Editorial
Lija council champions good sense
Developers have raised the hackles once more, this time at Lija, not a new place to be assailed by entrepreneurs.
Do you remember the long-running legal saga over the white dust at Lija, emanating from a stone factory in the vicinity many years ago? That cause, in favour of the trees of the locality, was championed by Miss Strickland, who lived in the locality and whose villa is now the seat of the Strickland Foundation.
Lija is now facing the possibility of another 'intrusion'. The locality's council has unanimously approved a motion against a proposed application to develop a home for the elderly on an ancient olive grove site in Mosta Street.
The council says there are over 40 olive trees which are 400 years old on the site, and they are protected by law.
The site also forms part of a valley which is therefore protected, and is outside the development zone.
Apparently, the application to develop the site has already been turned down in 1996, it is claimed, but the developers retort that the 1996 application was for a private residence of a completely different nature.
Alternattiva Demokratika has been very angry and in full support of the refusal. It says, "AX Holdings is once again involved in a proposal that lies outside the boundaries of the development scheme. We are concerned that a number of building contractors, with an abysmal environmental record, are always behind the development of open spaces. Unfortunately instead of investing their money in a creative way to make Malta more beautiful, these people are always proposing the building of more open spaces."

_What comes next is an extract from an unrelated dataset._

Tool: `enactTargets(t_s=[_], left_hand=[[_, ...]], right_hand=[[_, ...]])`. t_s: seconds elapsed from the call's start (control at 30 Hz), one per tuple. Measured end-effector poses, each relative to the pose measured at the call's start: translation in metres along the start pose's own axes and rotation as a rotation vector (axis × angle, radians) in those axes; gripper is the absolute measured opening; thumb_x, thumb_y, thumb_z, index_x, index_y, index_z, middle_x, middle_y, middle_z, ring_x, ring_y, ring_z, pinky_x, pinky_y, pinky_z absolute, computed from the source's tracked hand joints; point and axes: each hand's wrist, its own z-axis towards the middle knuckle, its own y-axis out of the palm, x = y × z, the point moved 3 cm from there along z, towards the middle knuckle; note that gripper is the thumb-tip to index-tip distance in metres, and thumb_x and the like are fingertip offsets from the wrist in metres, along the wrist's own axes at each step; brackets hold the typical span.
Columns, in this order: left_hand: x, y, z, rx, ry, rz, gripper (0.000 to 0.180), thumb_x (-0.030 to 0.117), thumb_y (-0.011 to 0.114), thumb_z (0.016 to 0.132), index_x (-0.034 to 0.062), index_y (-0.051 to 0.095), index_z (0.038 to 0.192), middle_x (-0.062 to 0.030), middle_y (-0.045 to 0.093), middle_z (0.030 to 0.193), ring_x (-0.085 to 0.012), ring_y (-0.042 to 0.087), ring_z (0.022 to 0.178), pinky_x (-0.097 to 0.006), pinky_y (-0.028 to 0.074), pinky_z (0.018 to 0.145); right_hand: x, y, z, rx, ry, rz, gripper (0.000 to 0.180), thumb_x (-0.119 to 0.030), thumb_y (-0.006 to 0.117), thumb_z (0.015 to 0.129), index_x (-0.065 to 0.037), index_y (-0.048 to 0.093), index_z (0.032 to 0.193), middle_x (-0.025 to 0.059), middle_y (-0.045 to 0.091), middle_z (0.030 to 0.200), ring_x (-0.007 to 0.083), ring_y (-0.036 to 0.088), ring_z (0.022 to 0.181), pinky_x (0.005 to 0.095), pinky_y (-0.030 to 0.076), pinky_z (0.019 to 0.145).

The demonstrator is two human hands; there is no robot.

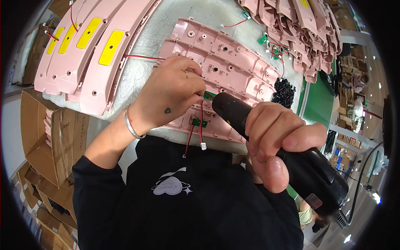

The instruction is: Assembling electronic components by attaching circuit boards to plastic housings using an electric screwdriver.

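Observation:
My right hand [277,143] grips a black electric screwdriver [291,158], its tip pointing at a small green circuit board [209,95] on a pink plastic shell [221,68]. My left hand [173,93] pinches that board between thumb and fingers, pressing it onto the shell. A ring and a silver bracelet show on this hand. Red wires [201,121] hang from the board to a white plug [203,146]. A second green board [199,123] lies on the shell's near edge.
Pink covers with yellow inserts [89,46] lie at the left. More pink shells with wired boards [291,25] are stacked at the back right, beside a heap of black screws [284,90]. Cardboard boxes [46,137] stand at the lower left.

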Motion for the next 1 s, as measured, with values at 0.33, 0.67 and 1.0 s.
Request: enactTargets(t_s=[0.33,0.67,1.0], left_hand=[[-0.002,0.001,0.0,-0.013,-0.037,-0.04,0.009,0.008,0.069,0.062,0.0057,0.063,0.069,-0.0079,0.061,0.082,-0.025,0.057,0.088,-0.036,0.045,0.076],[-0.008,-0.001,0.001,0.012,-0.067,-0.163,0.009,0.007,0.07,0.063,0.0065,0.064,0.069,-0.0056,0.063,0.073,-0.0238,0.059,0.085,-0.035,0.047,0.073],[0.008,-0.012,0.006,0.115,-0.003,-0.378,0.015,0.002,0.073,0.063,0.0062,0.066,0.076,-0.0016,0.067,0.076,-0.0233,0.06,0.087,-0.031,0.05,0.069]], right_hand=[[0.0,0.008,0.016,-0.207,0.067,-0.043,0.028,-0.003,0.063,0.074,-0.009,0.04,0.089,0.0005,0.051,0.061,0.0132,0.05,0.047,0.027,0.04,0.046],[-0.008,-0.005,0.01,0.058,-0.049,0.086,0.029,-0.013,0.064,0.076,-0.01,0.042,0.095,-0.0024,0.049,0.061,0.0092,0.044,0.046,0.0226,0.034,0.045],[-0.037,-0.01,0.012,0.146,-0.149,0.228,0.027,-0.011,0.066,0.069,-0.011,0.047,0.089,-0.0062,0.052,0.054,0.0037,0.047,0.044,0.0164,0.04,0.05]])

AX Holdings, however, claims that it is doing a good deed by building a home for the elderly close to where they live and not on prime land, so that prices the elderly will have to pay will be low. In the case of the Lija project, the site is adjacent to a built-up area, so the impact would be minimal, it argues.
With regard to the trees, Mr Anglu Xuereb, of AX Holdings, claims that most would be retained and the rest transplanted. He goes on to propose large gardens and open spaces.

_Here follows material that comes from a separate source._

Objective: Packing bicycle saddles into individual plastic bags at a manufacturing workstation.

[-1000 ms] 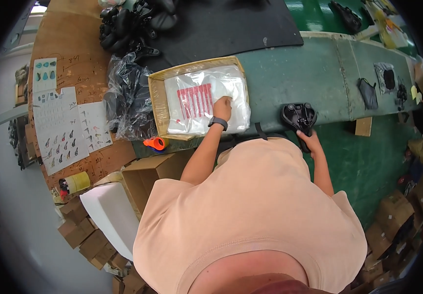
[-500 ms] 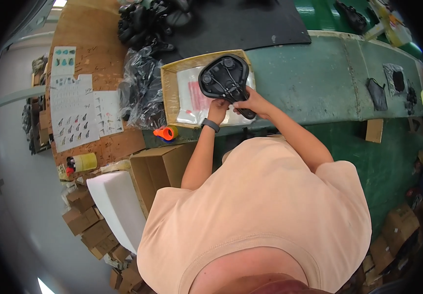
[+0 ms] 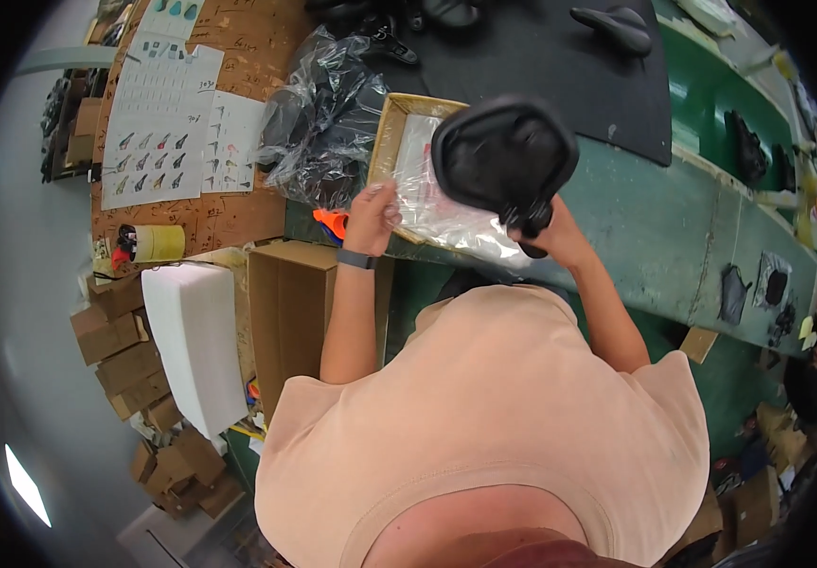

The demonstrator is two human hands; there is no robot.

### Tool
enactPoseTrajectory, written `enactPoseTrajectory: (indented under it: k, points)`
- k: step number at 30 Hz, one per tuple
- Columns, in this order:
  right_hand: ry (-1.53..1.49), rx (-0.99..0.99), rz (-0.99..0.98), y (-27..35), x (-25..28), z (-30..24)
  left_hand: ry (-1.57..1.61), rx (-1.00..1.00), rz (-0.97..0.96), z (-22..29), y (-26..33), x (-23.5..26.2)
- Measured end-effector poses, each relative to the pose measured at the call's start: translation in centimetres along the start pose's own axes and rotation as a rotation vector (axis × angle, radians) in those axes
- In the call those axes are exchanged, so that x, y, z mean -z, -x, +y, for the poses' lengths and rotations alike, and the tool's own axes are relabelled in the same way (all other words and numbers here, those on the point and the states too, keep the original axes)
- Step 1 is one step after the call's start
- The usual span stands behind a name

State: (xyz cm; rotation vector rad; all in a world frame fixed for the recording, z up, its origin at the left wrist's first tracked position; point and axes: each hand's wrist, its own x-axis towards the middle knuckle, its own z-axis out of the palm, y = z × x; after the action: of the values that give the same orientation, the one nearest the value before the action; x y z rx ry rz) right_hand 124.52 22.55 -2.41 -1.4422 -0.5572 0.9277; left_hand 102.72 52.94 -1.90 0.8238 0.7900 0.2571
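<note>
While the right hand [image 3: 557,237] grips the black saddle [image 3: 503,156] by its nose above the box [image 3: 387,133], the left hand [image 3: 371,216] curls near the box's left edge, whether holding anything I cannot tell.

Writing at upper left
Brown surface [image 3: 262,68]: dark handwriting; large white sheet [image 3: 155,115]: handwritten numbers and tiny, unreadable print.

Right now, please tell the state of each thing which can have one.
Bicycle saddle: held over the shallow box.
Right hand: closed on the saddle's narrow end.
Left hand: curled; whether it holds anything is unclear.
Shallow box: open, partly hidden.
Large cardboard box: open.
Plastic wrapping: crumpled.
Paper sheets: laid flat.
</note>
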Motion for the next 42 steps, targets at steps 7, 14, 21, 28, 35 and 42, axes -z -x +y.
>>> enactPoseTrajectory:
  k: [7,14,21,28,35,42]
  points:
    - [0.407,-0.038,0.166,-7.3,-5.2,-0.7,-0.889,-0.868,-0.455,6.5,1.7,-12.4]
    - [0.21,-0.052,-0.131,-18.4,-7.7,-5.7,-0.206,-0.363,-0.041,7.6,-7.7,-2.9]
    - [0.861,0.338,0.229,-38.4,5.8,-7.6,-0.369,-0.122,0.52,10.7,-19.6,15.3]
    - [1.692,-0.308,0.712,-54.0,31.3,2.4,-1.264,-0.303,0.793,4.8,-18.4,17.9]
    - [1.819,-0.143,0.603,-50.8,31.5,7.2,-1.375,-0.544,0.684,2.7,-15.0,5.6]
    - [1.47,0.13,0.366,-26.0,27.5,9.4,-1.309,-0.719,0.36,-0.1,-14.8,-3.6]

The proposed project, he says, would provide for small units with a kitchenette/living area and terrace. Other facilities would include a chapel, multi-purpose hall, dining area and a clinic.
It sounds too good to be true - and in fact it isn't. It is not a good idea to build up in the area proposed, to endanger the open space, the air, the trees, the people.

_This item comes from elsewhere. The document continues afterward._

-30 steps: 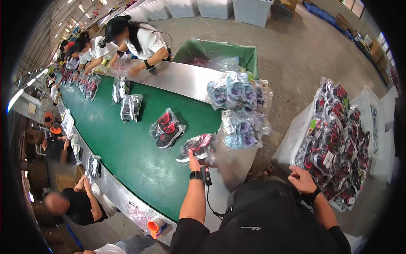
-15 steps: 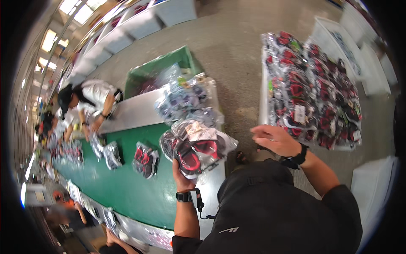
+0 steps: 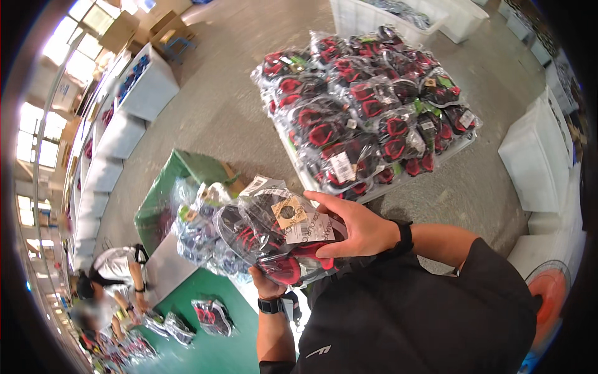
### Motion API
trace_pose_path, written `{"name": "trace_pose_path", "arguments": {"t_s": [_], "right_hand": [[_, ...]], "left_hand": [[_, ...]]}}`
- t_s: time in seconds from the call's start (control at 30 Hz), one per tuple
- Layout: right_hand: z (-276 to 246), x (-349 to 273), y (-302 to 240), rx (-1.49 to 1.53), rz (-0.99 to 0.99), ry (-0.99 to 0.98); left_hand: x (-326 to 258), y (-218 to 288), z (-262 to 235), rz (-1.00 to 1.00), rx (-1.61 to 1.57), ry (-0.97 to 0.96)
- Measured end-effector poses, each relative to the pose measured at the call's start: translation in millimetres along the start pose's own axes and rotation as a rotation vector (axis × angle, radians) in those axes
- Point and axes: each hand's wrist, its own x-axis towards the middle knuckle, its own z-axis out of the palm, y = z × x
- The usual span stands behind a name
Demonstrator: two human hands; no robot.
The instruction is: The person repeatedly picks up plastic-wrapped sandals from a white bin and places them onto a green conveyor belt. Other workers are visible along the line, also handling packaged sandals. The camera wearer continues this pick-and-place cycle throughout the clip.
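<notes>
Both hands held one clear bagged pair of shoes [image 3: 280, 234] at chest height: right hand [image 3: 358, 230] fingers wrapped over its top, left hand [image 3: 269, 283] cupping beneath. Likely mid-transfer; next needs placement on the stacked pile [image 3: 367, 106] at 1 o'clock.

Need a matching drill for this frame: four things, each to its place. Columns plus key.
Things:
1. clear plastic bag of black-and-red shoes
2. heap of bagged red-and-black shoes
3. pile of bagged bluish shoes
4. single bagged pair

Places:
A. lying on the green belt
B. held in both hands
C. stacked on a white platform on the floor
D. left of the held bag, beside the green bin

Pairs: 1-B, 2-C, 3-D, 4-A
</notes>
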Motion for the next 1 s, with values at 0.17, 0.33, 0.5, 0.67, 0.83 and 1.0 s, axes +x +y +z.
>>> {"name": "trace_pose_path", "arguments": {"t_s": [0.17,0.33,0.5,0.67,0.83,1.0], "right_hand": [[-80,-5,6,0.394,0.121,0.091],[-234,-14,25,0.146,0.244,0.249],[-375,9,68,0.508,0.189,0.485],[-475,72,129,0.527,0.305,0.756],[-530,159,186,0.439,0.449,1.041],[-529,218,220,0.569,0.329,1.006]], "left_hand": [[64,-14,68,-0.128,0.036,-0.030],[116,-41,122,-0.060,0.133,0.078],[111,-69,124,0.004,0.245,0.359],[87,-96,120,-0.027,0.277,0.681],[52,-111,125,-0.030,0.372,0.878],[22,-122,140,-0.024,0.289,0.994]]}}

Let us keep the area it the way it is. Forty olive trees four hundred years old should not be fed to the developers like Christians to the lions. The beauty of the valley should be enhanced not bitten into.
Lija is one of the picture sites of Malta, even though new development has gone up in certain parts. It is very important that even in these new areas, now considered part of Attard, development is strictly controlled as it is too close to the heart of the village.
With a real will, homes for the elderly can go up elsewhere and be beautiful without destroying beauty.